The authors note that “The problem of retention of Blacks seems no longer to be solely a question of retention but, rather, of academic progress toward graduation in their major fields of study.” A review of the most recent data within our System gives signature to this challenge.  African American and Latino students are more likely to require remediation in requisite math and courses, and are more likely to be unsuccessful at these remediation efforts (see UW-Oshkosh Equity Scorecard data).  On face value the fact that I am citing a twenty-one year old paper and we seem to be stuck in neutral should give us pause.  However, know that Williams & Leonard probably did not use our schools as their data profile.  Our schools may not, at that time, have moved to the state of acknowledging this as a challenge.  Our recognition may be more recent.  Our need to recognize may be more recent.  In fact, there are many school districts in Wisconsin where there are no African American students.  For the vast majority of my academic career, I was the only student of color in my classes.  That’s my excuse and I’m sticking with it.

However, that we are now fully aware and have been for some time, offers three points of review.

  1. It is as we would like it to be.  We argue, we feign concern, and we do the dance only insomuch as the cameras are on.  There is a benefit, to us, in both the dance and the retention of status.
  2. If the challenge is truly the gateway courses, as has been suggested for a subset of our population, then a critical review of the need for those “gateway” courses might be in order.  If they lend nothing substantial to the degree, other than being a gate, then move the gate.  Put a bridge.
  3. With a remediation course, you are trying to move a student from point -5 to a point +2, using the former as a point of knowing very little or nothing, and the latter as a point of minimal academic readiness.   If we are unsuccessful at moving sufficient numbers of African American and Latino students from point “a” to point “b” (despite non-academic struggles) it suggests that those students have had poor readiness within the K-12 environment. 

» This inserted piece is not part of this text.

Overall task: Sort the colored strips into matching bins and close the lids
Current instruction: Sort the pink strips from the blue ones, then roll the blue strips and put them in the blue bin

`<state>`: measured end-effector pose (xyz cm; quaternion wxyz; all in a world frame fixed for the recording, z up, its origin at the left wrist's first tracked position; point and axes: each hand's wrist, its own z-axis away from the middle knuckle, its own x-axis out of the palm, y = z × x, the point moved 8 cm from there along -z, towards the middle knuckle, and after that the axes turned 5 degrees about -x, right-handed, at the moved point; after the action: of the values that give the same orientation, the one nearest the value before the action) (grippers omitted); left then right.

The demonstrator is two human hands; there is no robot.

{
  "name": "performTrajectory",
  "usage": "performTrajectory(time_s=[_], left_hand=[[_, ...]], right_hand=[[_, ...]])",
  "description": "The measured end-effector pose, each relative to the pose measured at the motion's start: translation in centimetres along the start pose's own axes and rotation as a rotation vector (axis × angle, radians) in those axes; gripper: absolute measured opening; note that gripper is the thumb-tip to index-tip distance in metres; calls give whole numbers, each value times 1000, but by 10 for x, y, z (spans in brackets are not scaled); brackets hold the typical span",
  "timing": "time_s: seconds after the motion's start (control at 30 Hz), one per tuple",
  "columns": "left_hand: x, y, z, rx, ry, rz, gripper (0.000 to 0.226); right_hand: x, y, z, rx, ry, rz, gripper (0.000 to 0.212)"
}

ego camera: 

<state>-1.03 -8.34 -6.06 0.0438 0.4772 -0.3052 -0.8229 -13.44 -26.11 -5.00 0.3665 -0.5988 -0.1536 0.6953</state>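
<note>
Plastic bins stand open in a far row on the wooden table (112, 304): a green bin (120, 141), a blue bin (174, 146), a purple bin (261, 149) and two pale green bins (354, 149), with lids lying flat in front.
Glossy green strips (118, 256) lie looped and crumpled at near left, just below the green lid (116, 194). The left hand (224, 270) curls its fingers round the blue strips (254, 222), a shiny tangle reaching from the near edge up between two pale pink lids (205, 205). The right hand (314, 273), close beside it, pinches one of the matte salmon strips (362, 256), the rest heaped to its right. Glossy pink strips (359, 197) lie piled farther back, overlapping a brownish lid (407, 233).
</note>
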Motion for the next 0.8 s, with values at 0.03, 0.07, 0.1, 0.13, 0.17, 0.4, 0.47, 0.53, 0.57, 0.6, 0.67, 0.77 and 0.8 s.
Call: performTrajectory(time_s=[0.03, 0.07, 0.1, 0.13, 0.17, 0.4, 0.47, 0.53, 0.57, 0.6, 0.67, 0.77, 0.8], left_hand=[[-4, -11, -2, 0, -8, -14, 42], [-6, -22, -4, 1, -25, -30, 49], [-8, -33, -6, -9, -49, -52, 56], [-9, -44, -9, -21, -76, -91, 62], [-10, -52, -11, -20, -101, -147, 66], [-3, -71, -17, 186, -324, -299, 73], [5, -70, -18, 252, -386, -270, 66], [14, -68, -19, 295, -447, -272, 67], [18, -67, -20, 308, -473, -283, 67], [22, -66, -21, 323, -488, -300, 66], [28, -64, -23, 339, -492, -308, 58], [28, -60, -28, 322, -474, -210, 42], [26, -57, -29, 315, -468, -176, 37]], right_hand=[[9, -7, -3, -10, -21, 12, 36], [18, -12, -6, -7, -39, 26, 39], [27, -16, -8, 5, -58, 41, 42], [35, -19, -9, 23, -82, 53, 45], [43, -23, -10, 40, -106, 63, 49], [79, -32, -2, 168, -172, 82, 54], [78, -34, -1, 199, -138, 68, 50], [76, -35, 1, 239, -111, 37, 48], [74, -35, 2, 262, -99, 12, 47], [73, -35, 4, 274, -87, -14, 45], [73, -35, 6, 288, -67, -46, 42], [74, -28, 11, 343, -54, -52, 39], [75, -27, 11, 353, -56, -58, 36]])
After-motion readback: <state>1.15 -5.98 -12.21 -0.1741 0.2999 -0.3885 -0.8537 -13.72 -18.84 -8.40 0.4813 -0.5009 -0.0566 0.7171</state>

As a point of discussion, I will reject #1, despite its very realness.  Number 1 is very, very real but if we find ourselves in a discussion about #1, we enter into an emotionally laden vortex with very few data points as landmarks to base our argument on.  Additionally, we want, at all costs, to avoid arguing.  We want to encourage discussion on and of the data.  It is hard to pull data on #1, so let’s put that aside for now.  However, if another twenty years passes and we are still sitting right here discussing the same issues, checkout #1.  Number 1 will be your default position.  Know also, that under any discussion around student recruitment, retention, and success lies an analysis of costs and benefits…the costs of doing something/nothing/very little, versus the benefits that may accrue to us for doing nothing/something/very little.  I am not denying the moral imperative here.  I am simply stating the fact that we have a university to run, a board to appease, and big donors to keep “happy.”  So as we present on preparing our students for tomorrow and the diverse world they will have to learn to navigate, never lose sight of the dollars and making some sense of it.

Moving on. 

#2:  Is there data to suggest that students who succeed at these gateway courses are statistically more likely to continue on to graduation?  In essence, is there something about the structure of these courses that offers us insight into the students’ ability to matriculate successfully?  Is there a high enough positive correlation between passing these courses and matriculation that we should hold status for everybody, despite field of study?  If the answer is an unequivocal “yes”, then let’s hold.  If the answer is “maybe”, let’s review.  Let’s see if there is another gate that’s possible.

#3:  This is about us putting pressure on, not just complaining about or just having meetings with, our K-12 feeders.  If we are their outlets of prestige, then we must take more control in product development.  There are three ways to take control of product development.  The first would be our participating in the schools (see PEOPLE program; see Posse program; see Information Technology Academy).  These programs need to be cleaned-up but that is the general idea.  The second is to start a charter school.  We compete directly with the school district.  Let them complain if they want.  We make our own feeder school.  After much complaining and chagrin, I promise they will magically begin to produce better products.  Works every time.  Even just the threat works.   The third is to search for schools, within and without our district which focuses on an area of technology or business that we want to promote ourselves in.  For example, if Whitewater focuses on business, and Stout focuses on fabric and design, then we locate schools that teach with those as central themes.  There may be a school in Florida, or North Carolina.  We make those schools our little sisters. 

Moving on #3 does a lot for us.  It actually affects #2 also.  It saves us investment while putting pressure on our current providers.  It markets us to a wider audience and moves us as the school-of-choice for business or technology or whatever we choose to focus on.  This way, we can choose diversity as a starting point, or develop diversity as the relationship develops.  We also move our graduation rates without all the drama we’re dealing with right now.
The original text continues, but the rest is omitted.